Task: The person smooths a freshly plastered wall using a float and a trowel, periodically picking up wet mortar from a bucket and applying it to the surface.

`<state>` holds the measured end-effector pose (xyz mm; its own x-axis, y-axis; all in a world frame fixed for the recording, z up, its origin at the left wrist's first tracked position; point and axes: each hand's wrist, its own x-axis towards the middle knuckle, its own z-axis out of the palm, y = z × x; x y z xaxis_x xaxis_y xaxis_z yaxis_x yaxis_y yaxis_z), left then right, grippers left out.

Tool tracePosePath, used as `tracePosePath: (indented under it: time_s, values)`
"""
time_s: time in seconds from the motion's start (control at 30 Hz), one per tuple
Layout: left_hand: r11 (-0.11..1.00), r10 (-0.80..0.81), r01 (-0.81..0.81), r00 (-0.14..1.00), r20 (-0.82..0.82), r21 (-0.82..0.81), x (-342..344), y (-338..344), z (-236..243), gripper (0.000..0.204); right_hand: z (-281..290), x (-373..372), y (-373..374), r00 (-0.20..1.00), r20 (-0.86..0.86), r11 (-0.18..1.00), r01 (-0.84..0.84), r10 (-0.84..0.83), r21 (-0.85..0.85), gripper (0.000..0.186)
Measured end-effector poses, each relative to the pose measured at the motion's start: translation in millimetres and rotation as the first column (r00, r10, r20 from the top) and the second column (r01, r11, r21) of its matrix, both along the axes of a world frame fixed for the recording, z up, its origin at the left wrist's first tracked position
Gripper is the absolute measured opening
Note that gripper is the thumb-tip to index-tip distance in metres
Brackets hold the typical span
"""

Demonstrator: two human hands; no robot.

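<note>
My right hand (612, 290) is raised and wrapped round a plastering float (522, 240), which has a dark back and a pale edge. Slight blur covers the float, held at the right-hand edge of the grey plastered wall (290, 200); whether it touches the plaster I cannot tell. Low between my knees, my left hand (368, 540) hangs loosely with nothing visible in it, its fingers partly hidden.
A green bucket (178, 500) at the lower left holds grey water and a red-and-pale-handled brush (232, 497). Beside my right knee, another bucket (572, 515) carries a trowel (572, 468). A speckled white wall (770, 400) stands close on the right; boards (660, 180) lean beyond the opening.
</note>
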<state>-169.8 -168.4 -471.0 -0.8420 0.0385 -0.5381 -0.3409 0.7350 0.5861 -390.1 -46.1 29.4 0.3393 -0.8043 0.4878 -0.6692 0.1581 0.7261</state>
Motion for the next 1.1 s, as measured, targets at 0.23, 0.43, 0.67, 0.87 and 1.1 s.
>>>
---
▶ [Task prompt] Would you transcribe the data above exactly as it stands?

▶ [Answer]
Task: The person smooths a freshly plastered wall using a float and a trowel, periodically picking up wet mortar from a bucket and applying it to the surface.

`<state>` holds the measured end-effector pose (xyz mm; its own x-axis, y-axis; all in a world frame fixed for the recording, z up, its origin at the left wrist's first tracked position; point and axes: each hand's wrist, its own x-axis towards the middle knuckle, its own z-axis out of the palm, y = z × x; x y z xaxis_x xaxis_y xaxis_z yaxis_x yaxis_y yaxis_z), left then right, grippers left out.

Tool tracePosePath, used as `tracePosePath: (indented under it: time_s, values)`
"""
time_s: time in seconds from the motion's start (control at 30 Hz), one per tuple
Layout: left_hand: r11 (-0.11..1.00), r10 (-0.80..0.81), r01 (-0.81..0.81), r00 (-0.14..1.00), r20 (-0.82..0.82), r21 (-0.82..0.81), x (-342..344), y (-338..344), z (-236..243), gripper (0.000..0.204); right_hand: z (-281..290), x (-373..372), y (-373..374), r00 (-0.20..1.00), r20 (-0.86..0.86), r11 (-0.18..1.00), r01 (-0.84..0.84), r10 (-0.84..0.83), r21 (-0.85..0.85), gripper (0.000..0.186)
Measured end-effector poses, each relative to the pose measured at the motion's start: translation in millimetres and rotation as the first column (r00, r10, r20 from the top) and the second column (r01, r11, r21) of its matrix, both along the axes of a world frame fixed for the recording, z up, its origin at the left wrist's first tracked position
Gripper is the absolute measured opening
Note that gripper is the thumb-tip to index-tip distance in metres
Brackets hold the typical span
"""

Demonstrator: two human hands; no robot.

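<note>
My right hand (612, 290) is raised and wrapped round a plastering float (522, 240), which has a dark back and a pale edge. Slight blur covers the float, held at the right-hand edge of the grey plastered wall (290, 200); whether it touches the plaster I cannot tell. Low between my knees, my left hand (368, 540) hangs loosely with nothing visible in it, its fingers partly hidden.
A green bucket (178, 500) at the lower left holds grey water and a red-and-pale-handled brush (232, 497). Beside my right knee, another bucket (572, 515) carries a trowel (572, 468). A speckled white wall (770, 400) stands close on the right; boards (660, 180) lean beyond the opening.
</note>
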<state>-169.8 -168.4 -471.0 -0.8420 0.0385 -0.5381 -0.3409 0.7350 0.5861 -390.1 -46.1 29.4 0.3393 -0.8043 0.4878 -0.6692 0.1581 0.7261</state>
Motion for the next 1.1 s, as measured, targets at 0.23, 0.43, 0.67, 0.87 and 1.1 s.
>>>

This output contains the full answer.